Vanda, eu não teria escolhido um título melhor


----------



## Archimec

Claro que _cu_ também se refere ao sexo anal (_levar no ... , ir ao ._..). Os sinónimos mais populares, usados no mesmo domínio são _olho_ (em vez de _olho do_ _cu_, para simplificar...) e _peida_. 
O equivalente a _asshole_, ou _arsehole_, ou _cunt_, para qualificar indivíduos que o merecem, pelo menos que eu saiba, não tem designação “anatómica” em Portugal: são respeitosamente chamados de imbecil, estúpido, cretino


----------



## Carfer

Archimec said:


> Claro que _cu_ também se refere ao sexo anal (_levar no ... , ir ao ._..). Os sinónimos mais populares, usados no mesmo domínio são _olho_ (em vez de _olho do_ _cu_, para simplificar...) e _peida_.
> O equivalente a _asshole_, ou _arsehole_, ou _cunt_, para qualificar indivíduos que o merecem, pelo menos que eu saiba, não tem designação “anatómica” em Portugal: são respeitosamente chamados de imbecil, estúpido, cretino


 
Bem... há os _'cara-de-cu'._
E quanto ao _'olho',_ é verdade e até há quem o qualifique de '_cego_'. É o único 'olho' que não vê


----------



## Archimec

Carfer,
Nas minhas reminiscências, _cara-de-cu_ designa uma pessoa  antipática, pouco atraente e destituida do sentido de humor, muito provávelmente um "asshole/cunt", mas não necessáriamete. Estarei enganado?


----------



## Carfer

Archimec said:


> Carfer,
> Nas minhas reminiscências, _cara-de-cu_ designa uma pessoa antipática, pouco atraente e destituida do sentido de humor, muito provávelmente um "asshole/cunt", mas não necessáriamete.
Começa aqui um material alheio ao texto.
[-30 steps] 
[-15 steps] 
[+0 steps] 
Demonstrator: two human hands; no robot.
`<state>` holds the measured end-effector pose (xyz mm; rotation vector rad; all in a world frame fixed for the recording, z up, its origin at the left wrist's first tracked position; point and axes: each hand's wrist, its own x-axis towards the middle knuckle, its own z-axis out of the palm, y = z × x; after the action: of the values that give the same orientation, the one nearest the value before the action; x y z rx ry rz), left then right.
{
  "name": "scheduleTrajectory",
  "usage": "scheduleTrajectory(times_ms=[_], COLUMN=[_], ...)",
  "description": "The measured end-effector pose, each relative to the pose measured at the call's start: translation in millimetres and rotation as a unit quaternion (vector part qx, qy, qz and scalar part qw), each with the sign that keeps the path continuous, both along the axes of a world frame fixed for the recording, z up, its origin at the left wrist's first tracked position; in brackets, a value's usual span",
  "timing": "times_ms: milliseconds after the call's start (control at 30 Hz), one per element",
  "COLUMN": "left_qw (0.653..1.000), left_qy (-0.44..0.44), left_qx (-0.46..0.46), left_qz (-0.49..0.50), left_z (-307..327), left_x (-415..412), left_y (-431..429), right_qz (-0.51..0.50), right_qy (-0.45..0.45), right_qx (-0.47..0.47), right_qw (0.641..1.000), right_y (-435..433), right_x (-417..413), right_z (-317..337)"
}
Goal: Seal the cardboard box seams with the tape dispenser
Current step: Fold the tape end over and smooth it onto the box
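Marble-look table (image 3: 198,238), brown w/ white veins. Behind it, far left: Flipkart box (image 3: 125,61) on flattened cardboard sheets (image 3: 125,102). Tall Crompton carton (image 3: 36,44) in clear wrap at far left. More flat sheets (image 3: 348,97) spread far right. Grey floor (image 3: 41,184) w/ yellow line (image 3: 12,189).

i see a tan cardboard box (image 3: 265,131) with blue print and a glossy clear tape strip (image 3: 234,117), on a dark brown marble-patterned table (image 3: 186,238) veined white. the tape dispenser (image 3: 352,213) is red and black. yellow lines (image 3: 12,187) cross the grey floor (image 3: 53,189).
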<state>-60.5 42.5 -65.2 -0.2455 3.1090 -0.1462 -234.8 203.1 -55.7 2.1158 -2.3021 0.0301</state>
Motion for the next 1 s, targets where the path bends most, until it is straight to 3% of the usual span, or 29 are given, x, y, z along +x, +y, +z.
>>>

Estarei enganado?


 
Não, não está, mas também há muito quem chame _'cara-de-cu'_ a um estúpido, até porque o termo _'estúpido_' também se usa frequentemente sem referência especifica à inteligência da pessoa e sim em relação a alguém que nos é desagradável, antipático ou que nos ofende.

P.S. De repente, ocorreu-me que há outra expressão que às vezes se usa como sinónima (em matéria de insultos a latitude do significado costuma ser grande), e que é mais próxima do sentido que indica: _'cara-de-pau'._


----------



## William Stein

This is probably off-topic, too, but has anybody ever heard a Portuguese speaker make this mistake in Spanish?

Cuantos anos tiene?
= Quantos olhos do cu tem você?


----------



## Carfer

William Stein said:


> This is probably off-topic, too, but has anybody ever heard a Portuguese speaker make this mistake in Spanish?
> 
> Cuantos anos tiene?
> = Quantos olhos do cu tem você?


 
Ouvir, nunca ouvi, mas acho-o altamente provável.


----------



## uchi.m

William Stein said:


> This is probably off-topic, too, but has anybody ever heard a Portuguese speaker make this mistake in Spanish?
> 
> Cuantos anos tiene?
> = Quantos olhos do cu tem você?


Na época de escola, as crianças - só elas mesmas - faziam muito esse tipo de trocadilho, e riam  não em espanhol, em português mesmo.


----------



## William Stein

uchi.m said:


> Na época de escola, as crianças - só elas mesmas - faziam muito esse tipo de trocadilho, e riam  não em espanhol, em português mesmo.


 
The answer, of course, is: "Just one, the last time I checked!"


----------



## uchi.m

William Stein said:


> The answer, of course, is: "Just one, the last time I checked!"


ROFL


----------



## William Stein

uchi.m said:


> ROFL


 
That reminds me, to get back to the original question, "smart-ass" (like "wise guy") or "half-ass" (of poor quality) are hardly considered vulgar at all, at least in US English. Other uses are considered very vulgar (meaning nobody would say them on the main commercial TV networks). The uses that are considered very vulgar by the masses (them asses!) of TV viewers include "She's got a great ass!", which just seems like a nice compliment to me.


----------